Definition of Independent Playtime
Independent Playtime is a block of time each day that your child plays alone. On Becoming Preschoolwise states that “The most important aspect of this time is that your child is learning to focus on what he can do with the things he has” (page 120).
Exactly what Independent Playtime will look like for your child will vary based on the age, ability, and maturity of your child.
I personally start the essence of Independent Playtime as a young newborn. The way I do Independent Playtime with a newborn is do put the baby at a floor gym (you could use a bouncer, swing, or even a blanket) and then sit a couple of feet away and watch her play. I don’t talk to her or wave things in her face. I just enjoy watching her. Length varies from 5-10 minutes; newborns can’t stay awake very long.
Now, of course I do spend time each day talking to my newborn, holding her, loving her, kissing her chubby little cheeks…I am talking about one or two 5-10 minute block in a day when I let her play alone. I find doing this from the beginning makes the entire transition to “real” independent play as older babies seamless.

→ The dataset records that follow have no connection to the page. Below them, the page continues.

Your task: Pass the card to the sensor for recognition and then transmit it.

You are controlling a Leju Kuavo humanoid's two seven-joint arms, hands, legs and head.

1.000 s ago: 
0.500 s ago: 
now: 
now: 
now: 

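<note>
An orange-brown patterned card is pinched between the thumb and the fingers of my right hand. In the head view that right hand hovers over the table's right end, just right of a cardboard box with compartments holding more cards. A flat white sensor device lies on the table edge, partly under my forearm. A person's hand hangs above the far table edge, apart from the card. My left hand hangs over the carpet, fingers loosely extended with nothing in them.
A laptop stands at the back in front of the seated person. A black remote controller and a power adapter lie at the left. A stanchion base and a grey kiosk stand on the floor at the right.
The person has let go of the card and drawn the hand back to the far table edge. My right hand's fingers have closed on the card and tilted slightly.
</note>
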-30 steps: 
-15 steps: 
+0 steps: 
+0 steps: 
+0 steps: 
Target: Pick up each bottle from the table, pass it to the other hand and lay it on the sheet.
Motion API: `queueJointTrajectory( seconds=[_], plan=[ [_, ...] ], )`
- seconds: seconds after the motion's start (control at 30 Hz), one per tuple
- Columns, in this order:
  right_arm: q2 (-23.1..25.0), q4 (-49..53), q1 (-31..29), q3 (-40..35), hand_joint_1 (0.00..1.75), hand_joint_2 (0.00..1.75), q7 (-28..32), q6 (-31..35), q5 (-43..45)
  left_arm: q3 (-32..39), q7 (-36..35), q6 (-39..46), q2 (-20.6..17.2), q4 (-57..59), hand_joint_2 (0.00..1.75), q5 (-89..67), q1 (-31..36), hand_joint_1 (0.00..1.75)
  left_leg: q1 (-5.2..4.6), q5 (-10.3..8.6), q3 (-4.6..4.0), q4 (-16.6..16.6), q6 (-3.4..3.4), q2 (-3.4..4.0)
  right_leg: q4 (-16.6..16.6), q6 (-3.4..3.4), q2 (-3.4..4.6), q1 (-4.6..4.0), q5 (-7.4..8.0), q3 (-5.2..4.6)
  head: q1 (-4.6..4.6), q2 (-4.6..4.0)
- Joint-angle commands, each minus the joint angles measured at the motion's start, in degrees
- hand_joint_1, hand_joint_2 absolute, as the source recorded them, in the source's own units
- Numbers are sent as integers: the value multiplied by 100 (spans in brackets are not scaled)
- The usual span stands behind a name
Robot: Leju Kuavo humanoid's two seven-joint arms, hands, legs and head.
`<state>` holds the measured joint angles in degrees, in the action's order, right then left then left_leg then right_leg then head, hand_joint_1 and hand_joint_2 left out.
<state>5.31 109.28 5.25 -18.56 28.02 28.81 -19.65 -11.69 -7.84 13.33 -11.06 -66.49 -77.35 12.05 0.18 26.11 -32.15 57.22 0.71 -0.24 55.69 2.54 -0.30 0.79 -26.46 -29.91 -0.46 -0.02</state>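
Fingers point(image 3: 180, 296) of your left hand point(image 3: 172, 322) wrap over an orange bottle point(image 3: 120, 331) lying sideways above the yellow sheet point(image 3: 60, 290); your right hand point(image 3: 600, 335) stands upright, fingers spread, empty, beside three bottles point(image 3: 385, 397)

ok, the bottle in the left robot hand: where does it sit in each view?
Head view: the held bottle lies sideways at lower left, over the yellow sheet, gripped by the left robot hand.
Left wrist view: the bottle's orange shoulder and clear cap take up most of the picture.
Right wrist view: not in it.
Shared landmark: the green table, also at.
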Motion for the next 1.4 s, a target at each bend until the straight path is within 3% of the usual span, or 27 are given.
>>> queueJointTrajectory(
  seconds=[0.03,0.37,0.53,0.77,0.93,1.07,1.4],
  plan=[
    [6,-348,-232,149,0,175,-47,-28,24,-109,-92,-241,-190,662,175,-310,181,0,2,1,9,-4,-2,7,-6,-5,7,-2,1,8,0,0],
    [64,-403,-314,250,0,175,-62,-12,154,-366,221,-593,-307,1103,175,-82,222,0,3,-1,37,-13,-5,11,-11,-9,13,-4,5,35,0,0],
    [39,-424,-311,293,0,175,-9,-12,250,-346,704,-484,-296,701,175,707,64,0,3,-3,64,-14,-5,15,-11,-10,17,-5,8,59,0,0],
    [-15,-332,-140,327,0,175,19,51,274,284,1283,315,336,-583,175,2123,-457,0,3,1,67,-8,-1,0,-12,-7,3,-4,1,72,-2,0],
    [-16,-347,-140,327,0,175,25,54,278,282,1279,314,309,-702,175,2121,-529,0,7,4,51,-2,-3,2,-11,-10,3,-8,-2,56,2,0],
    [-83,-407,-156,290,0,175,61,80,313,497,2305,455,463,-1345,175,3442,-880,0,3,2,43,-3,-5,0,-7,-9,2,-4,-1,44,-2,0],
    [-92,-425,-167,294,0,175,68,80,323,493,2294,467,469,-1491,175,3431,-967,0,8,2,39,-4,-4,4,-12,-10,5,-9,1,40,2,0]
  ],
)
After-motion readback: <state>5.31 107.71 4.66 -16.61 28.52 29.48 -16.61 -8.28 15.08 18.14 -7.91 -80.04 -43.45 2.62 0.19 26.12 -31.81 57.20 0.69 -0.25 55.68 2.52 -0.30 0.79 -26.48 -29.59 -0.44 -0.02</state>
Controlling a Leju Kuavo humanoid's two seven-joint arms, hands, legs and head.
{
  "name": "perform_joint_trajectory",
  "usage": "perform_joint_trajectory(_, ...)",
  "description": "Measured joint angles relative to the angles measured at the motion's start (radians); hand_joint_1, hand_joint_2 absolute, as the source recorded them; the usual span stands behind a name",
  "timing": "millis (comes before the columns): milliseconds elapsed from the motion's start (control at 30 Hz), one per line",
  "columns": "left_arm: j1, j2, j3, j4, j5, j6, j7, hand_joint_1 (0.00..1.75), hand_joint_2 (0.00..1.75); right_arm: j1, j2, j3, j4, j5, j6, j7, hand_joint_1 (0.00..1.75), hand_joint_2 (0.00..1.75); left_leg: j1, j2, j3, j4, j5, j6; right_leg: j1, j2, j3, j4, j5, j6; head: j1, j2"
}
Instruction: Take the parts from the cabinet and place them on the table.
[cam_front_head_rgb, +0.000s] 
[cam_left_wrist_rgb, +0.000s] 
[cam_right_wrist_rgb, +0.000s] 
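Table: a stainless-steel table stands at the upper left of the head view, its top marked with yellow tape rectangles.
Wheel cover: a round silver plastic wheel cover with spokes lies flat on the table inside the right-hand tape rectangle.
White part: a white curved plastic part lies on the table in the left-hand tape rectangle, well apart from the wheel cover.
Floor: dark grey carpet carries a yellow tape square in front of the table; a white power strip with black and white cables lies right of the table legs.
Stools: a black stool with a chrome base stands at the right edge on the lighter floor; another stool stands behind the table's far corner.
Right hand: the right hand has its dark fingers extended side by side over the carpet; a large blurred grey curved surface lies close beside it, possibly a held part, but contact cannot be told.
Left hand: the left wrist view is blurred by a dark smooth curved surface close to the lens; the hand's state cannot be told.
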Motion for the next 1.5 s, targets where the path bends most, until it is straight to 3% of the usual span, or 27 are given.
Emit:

Once my baby reaches about 3-4 months old, I start to have the time be in the playpen every so often–maybe a few times a week. I might move the gym in there or I might hang a baby mirror and mobile in there and put some toys in there. I want baby to get comfortable with the playpen. At this time, I still sit in the room with baby, though I do need to be more creative about not being seen. If it wasn’t possible for me to not be seen, I would sit right outside the door.
Once baby can get to toys on her own, I will leave the room but stay really close. As she gets older, I will leave the room and move about the house, but I do always keep a monitor on the baby.
A Pre-toddler is in the age range of 12-18 months. Most pre-toddlers will be in the playpen still. Some might move to Roomtime, but most will stay in the playpen. You can play music for your child if she enjoys music. You will want to make sure you rotate the toys and books you give her to play with every so often so the toys stay interesting to her.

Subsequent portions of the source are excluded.